# Yamaha RX-V3800 problem (connecting pc via hdmi)



## friedman30 (Jun 10, 2009)

Hi,

I am trying to connect a PC (Radeon 3870 with dvi to hdmi connector and a hdmi to hdmi cable) to my new Yamaha RX-V3800 receiver.
The PC was connected to the TV set directly until now. (all worked fine)

I have changed the setting in the receiver so that the input would be the hdmi.
When I turn on the receiver I get to see the PC for a few seconds before the receiver turns on it's screen-saver (wallpaper?) and I can't get it to show the PC again.

:crying:

I have tried a new driver for the computer's graphic-card, tried setting the wallpaper off, nothing helps.

Any idea on how to solve this? ? ?

Thanks!

Dror


----------



## tonyvdb (Sep 5, 2007)

Sounds to me like a HDMI handshake issue, very common problem with this sort of connections.

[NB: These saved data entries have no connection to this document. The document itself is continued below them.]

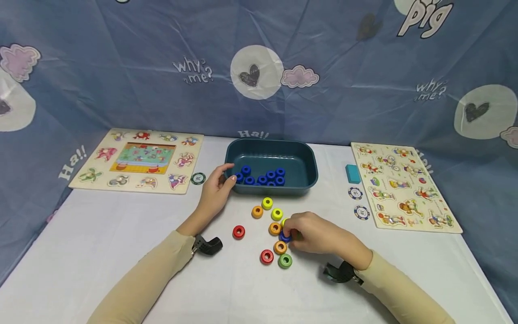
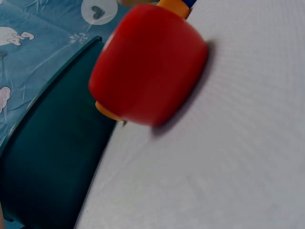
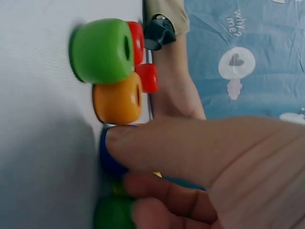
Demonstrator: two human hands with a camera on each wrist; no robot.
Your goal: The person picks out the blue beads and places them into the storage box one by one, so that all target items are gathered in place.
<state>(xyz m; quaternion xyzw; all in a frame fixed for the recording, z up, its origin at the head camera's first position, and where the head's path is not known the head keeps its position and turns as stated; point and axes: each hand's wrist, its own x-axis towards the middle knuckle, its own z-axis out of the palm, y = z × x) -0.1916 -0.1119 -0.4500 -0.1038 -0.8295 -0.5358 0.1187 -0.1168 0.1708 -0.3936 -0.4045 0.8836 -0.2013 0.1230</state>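
Note:
At the front left corner of a dark teal plastic tub [image 1: 279, 191], my left hand [image 1: 215, 191] grips the rim between thumb and fingers. Several blue rings [image 1: 262, 180] lie inside the tub. My right hand [image 1: 313, 232] pinches a blue bead-like ring [image 3: 110, 155] on the white table, its thumb over it in the right wrist view. Close around that hand are orange rings [image 1: 280, 247], yellow rings [image 1: 277, 214] and a green ring [image 1: 285, 261]. Another green ring [image 3: 113, 213] sits beneath the fingers, partly hidden. Red rings [image 1: 238, 232] lie to the left.
A picture puzzle board [image 1: 182, 177] lies at the back left, another board [image 1: 408, 189] at the right. Beside them are poker chips [image 1: 362, 213] and a turquoise block [image 1: 353, 174]. A printed blue cloth [image 1: 344, 108] hangs behind the white table [image 1: 210, 288].

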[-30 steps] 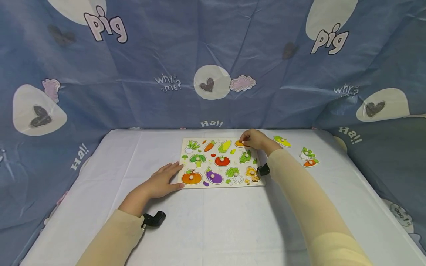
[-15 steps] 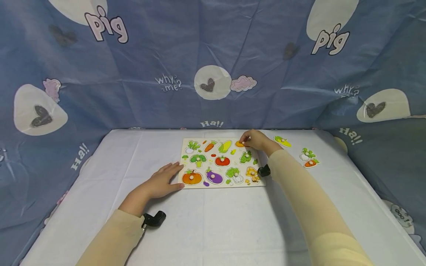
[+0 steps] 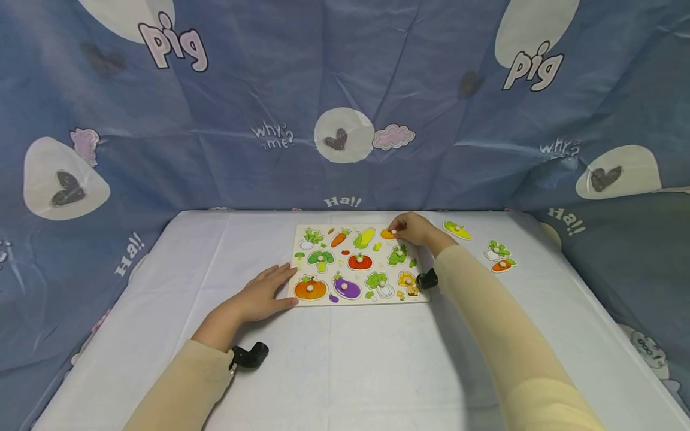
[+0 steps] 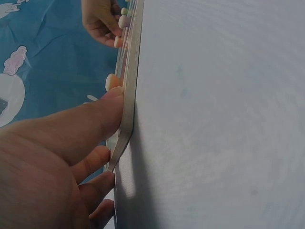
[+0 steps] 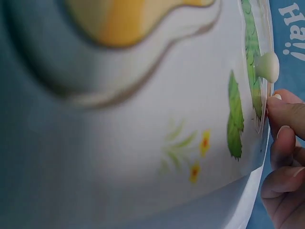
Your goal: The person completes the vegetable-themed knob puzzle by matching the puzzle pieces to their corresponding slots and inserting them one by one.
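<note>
A pale wooden puzzle board (image 3: pixel 330 274) with knobbed vegetable pieces lies on the white table in the head view. My left hand (image 3: pixel 264 293) rests against the board's left edge, fingers spread along it; in the left wrist view the thumb (image 4: pixel 90 117) lies at its corner. At the board's far right corner, my right hand (image 3: pixel 414 229) pinches an orange puzzle piece (image 3: pixel 387 234) by its pale knob. The fingers hide the piece's right part, so its kind cannot be told. In the right wrist view, curled fingers (image 5: pixel 286 143) show beyond the board's edge.
Right of the board lie a loose corn-shaped piece (image 3: pixel 457 230), a white-and-green piece (image 3: pixel 496 249) and a carrot-shaped piece (image 3: pixel 503 264). The white table (image 3: pixel 377 365) ends at a blue printed cloth (image 3: pixel 280 179) behind. Each wrist wears a black camera (image 3: pixel 250 355).
</note>
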### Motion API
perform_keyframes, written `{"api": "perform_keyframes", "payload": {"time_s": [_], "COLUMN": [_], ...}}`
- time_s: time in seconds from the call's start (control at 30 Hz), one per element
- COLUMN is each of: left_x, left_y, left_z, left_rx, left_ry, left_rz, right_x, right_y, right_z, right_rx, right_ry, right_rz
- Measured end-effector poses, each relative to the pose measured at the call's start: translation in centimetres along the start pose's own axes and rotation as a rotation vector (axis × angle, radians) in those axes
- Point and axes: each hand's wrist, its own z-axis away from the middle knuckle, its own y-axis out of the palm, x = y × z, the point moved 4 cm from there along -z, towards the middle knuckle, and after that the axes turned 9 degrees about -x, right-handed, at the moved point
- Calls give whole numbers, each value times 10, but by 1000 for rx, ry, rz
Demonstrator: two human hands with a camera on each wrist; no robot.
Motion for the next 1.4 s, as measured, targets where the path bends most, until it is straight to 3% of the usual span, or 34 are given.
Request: {"api": "perform_keyframes", "payload": {"time_s": [0.17, 0.5, 0.93, 1.4], "left_x": [-1, 3, 3, 1], "left_y": [1, 2, 2, 1], "left_z": [1, 0, 0, 0], "left_rx": [10, 12, 2, 0], "left_ry": [-8, -8, 0, 7], "left_rz": [13, -1, -3, -3], "right_x": [-2, -8, -28, -58], "right_y": [-3, -25, -61, -91], "right_z": [6, 29, 64, 80], "right_rx": [3, -42, -89, -129], "right_ry": [-9, -112, -104, -52], "right_rz": [18, 66, 81, 58]}}
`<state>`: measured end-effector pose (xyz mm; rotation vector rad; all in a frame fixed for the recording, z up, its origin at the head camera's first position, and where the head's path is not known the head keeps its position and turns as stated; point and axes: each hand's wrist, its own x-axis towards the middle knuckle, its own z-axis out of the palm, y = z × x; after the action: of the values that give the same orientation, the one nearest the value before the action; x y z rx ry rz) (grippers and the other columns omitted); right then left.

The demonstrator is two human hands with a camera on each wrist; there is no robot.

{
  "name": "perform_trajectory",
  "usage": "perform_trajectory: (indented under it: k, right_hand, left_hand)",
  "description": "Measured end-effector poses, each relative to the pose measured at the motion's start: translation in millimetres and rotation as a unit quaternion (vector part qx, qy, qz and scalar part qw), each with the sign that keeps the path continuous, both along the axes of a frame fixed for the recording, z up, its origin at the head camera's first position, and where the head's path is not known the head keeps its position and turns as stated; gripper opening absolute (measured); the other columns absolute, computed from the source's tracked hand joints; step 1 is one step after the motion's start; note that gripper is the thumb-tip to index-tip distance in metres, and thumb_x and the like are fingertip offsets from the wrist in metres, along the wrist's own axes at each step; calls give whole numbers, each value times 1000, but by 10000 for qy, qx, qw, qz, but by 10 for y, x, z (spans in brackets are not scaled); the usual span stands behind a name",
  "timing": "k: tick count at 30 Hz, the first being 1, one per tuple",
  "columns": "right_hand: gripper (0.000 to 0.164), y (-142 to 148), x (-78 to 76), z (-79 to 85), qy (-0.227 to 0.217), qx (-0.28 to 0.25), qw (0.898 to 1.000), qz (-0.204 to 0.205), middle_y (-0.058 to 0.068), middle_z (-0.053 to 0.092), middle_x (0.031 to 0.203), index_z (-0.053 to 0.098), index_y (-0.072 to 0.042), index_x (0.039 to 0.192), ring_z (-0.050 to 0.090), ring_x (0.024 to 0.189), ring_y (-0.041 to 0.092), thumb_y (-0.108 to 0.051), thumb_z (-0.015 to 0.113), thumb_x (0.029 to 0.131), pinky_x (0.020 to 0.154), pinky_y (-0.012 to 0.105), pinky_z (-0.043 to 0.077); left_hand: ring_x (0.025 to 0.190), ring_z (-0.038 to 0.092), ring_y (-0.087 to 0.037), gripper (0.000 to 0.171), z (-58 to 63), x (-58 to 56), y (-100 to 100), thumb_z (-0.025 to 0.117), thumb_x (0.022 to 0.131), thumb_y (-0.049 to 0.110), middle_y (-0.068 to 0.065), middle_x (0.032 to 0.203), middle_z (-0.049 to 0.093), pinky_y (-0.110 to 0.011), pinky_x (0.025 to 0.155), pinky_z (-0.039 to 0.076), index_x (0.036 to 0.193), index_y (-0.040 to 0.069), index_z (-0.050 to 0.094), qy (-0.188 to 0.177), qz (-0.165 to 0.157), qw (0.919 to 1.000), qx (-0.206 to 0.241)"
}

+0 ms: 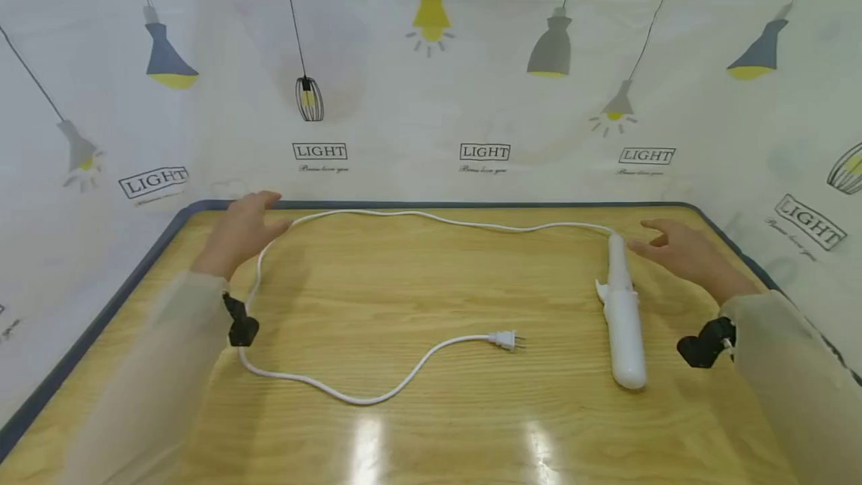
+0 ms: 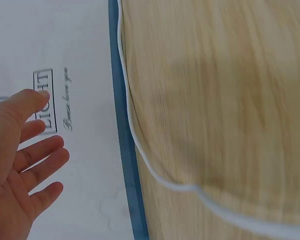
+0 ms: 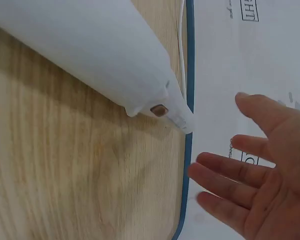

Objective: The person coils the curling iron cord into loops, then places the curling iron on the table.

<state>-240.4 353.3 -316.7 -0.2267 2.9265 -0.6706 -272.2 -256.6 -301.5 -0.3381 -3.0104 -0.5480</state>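
A white curling iron [image 1: 626, 328] lies at the right of the table, its thick end toward me and its narrow handle [image 1: 616, 253] pointing away. From the handle a white cord [image 1: 417, 213] runs along the back edge, bends round the left side and ends in a two-prong plug [image 1: 503, 340] near the middle. My left hand [image 1: 245, 232] hovers by the cord's far left bend, fingers apart and holding nothing. Just right of the handle is my right hand [image 1: 687, 249], its fingers loosely spread and also holding nothing. The right wrist view shows a brown button [image 3: 159, 110] on the iron.
The wooden table [image 1: 431, 283] has a dark blue edge [image 1: 471, 205]. Behind it hangs a white backdrop [image 1: 390, 96] printed with lamps and the word LIGHT. A black wrist device [image 1: 242, 324] sits on the left sleeve and another [image 1: 703, 344] on the right.
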Motion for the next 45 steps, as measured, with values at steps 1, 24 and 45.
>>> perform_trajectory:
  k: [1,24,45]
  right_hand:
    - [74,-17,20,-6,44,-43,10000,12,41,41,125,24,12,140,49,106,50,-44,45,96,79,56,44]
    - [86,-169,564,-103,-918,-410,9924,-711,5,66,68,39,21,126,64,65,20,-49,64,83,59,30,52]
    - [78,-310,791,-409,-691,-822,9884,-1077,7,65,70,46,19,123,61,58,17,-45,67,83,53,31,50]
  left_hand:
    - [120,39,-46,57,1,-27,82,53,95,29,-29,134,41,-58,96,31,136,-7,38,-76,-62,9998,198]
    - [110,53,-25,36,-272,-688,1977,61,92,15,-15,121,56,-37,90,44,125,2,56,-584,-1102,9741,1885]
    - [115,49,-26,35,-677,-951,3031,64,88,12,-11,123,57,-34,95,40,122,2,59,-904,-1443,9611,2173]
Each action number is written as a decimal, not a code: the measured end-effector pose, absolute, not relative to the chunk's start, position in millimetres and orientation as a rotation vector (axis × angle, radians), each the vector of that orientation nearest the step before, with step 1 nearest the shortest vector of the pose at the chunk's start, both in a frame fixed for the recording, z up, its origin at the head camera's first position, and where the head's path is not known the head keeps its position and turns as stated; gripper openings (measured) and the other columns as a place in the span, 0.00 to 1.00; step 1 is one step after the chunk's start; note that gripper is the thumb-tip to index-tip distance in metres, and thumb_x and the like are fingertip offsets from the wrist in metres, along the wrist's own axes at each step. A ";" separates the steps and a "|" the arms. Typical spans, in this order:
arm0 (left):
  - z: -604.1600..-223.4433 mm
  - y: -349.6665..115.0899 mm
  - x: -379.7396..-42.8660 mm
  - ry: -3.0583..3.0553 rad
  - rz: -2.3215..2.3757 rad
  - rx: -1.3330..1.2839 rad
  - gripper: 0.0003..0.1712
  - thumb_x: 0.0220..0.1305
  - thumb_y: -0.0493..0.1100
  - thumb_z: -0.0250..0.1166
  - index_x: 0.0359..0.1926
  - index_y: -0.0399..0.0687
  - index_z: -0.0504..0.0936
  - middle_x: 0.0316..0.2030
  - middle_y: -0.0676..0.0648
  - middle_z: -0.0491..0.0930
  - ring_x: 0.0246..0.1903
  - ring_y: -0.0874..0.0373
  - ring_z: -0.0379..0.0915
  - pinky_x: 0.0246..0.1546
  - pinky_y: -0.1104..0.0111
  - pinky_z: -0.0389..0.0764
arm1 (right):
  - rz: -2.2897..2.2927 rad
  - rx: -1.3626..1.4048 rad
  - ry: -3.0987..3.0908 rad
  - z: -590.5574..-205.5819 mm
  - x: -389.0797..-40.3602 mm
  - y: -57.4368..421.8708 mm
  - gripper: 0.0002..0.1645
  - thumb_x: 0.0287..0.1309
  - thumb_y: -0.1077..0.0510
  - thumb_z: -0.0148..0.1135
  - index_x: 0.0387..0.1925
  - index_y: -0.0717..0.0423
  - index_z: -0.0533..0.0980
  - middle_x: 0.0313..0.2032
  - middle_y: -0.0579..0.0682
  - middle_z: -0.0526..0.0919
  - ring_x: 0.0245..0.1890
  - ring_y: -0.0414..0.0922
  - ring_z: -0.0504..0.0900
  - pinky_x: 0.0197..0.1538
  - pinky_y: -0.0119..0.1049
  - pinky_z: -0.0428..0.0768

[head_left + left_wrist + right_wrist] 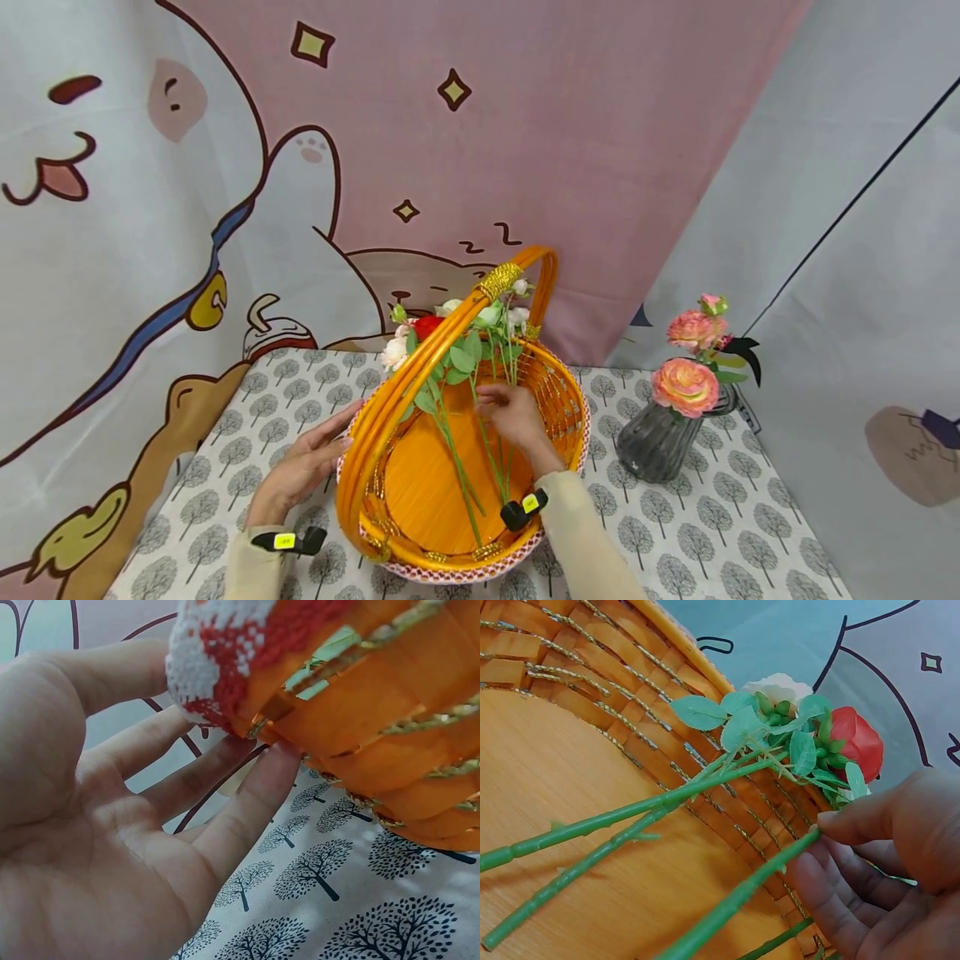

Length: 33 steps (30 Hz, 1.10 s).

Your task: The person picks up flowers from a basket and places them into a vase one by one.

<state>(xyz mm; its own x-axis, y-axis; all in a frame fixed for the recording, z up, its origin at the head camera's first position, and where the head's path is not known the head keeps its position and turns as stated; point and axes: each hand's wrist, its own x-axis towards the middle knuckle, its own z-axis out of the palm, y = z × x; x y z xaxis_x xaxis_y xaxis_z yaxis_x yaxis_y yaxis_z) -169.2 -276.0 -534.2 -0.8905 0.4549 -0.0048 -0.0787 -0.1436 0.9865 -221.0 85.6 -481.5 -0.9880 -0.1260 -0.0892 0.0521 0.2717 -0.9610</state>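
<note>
The right hand (513, 412) pinches 1 thorny green flower stem (742, 893) inside the round, orange woven basket (412, 487); the left hand (303, 462) (fingers spread) touches its red-and-white braided trim (232, 660).

Sleeves (588, 537) are long and cream-coloured. Each wrist carries a black camera unit (515, 516) bearing a yellow rectangular label (284, 542).

The head view looks forward and down over the surface (202, 533) and basket (555, 392). Close up, the left wrist view faces the basket's outside past the fingers (259, 784); the right looks inside, sharing the red rose (859, 744) with the head's.
</note>
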 end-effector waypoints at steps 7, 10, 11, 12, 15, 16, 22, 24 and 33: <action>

Make sure your sending the proper resolution and refresh rate.


----------



## Mike P. (Apr 6, 2007)

It may also be a boot sequence issue (common with HDMI). Turn the TV on first, the receiver on second and the PC last.


----------



## friedman30 (Jun 10, 2009)

Thanks for your replies! 

So, where can i find more info regarding the "handshake" procedure?
Is there any way to check this?
onder:

I guess that the resolution is right (both devices support 1080p), but how do i know what is the right refresh-rate? (should i send a refresh-rate that fits the receiver of the TV ?) 

Thanks! 

Dror


----------



## tonyvdb (Sep 5, 2007)

friedman30 said:


> Thanks for your replies!
> 
> So, where can i find more info regarding the "handshake" procedure?
> Is there any way to check this?


The "handshake problems" are not fixable sometimes it works and sometimes it wont. Lots of people have good luck with it cooperating but for others its a nightmare. 



> I guess that the resolution is right (both devices support 1080p), but how do i know what is the right refresh-rate? (should i send a refresh-rate that fits the receiver of the TV ?)


The refresh rate is the Hz and should be set to 60Hz on your PC. The receiver will not likely accept any higher setting or pass through anything higher. The display will however take some other higher settings.


----------



## eugovector (Sep 4, 2006)

HDCP Strikes Again!

Sorry, misery loves company.


----------



## tonyvdb (Sep 5, 2007)

eugovector said:


> HDCP Strikes Again!
> 
> Sorry, misery loves company.


And did you hear the news just to make things even more ridiculous there is apparently a HDMI version 1.4 coming out soon. :gah: I've just about had enough with these HDCP issues as i am sure thats why my Samsung ocationally drops the video when playing BluRay movies.


----------



## eugovector (Sep 4, 2006)

I wouldn't worry about HDMI 1.4 too much. I think it will be years before we see any products, and these new connectors just aren't going to fly. It's going to have to take a very compelling product category, probably centered in some way around the data channel, to bring 1.4 into the homes.


----------



## friedman30 (Jun 10, 2009)

So, is there any solution to the problem ? ? ?

:huh:


----------



## tonyvdb (Sep 5, 2007)

Not really, Going back to the PC directly to the display may be your best option. Or try a different graphics card.


----------



## eugovector (Sep 4, 2006)

Component output.


----------



## Mike P. (Apr 6, 2007)

Did you try different boot sequences?


----------



## friedman30 (Jun 10, 2009)

What do you mean by "different boot sequence" ? (PC boot sequence? PC-Receiver boot)

Can any of you recommend a graphic-card that would work for sure? (with hdmi out)

:reading:

Dror


----------



## Mike P. (Apr 6, 2007)

friedman30 said:


> What do you mean by "different boot sequence" ? (PC boot sequence? PC-Receiver boot)
> 
> Dror


As in post #3.


----------



## friedman30 (Jun 10, 2009)

Problem solved!!! :yay2:

Seems that the problem was with the HDMI cable from the PC to the receiver.
I got a different cable, and now everything works just fine (including the sound via HDMI)

I guess that there are HDMI cable that are not compliant with HDMI 1.3a 

So, if you have a problem, do not give up !

Hope this will help to others.

Cheers, :jump:

Dror


----------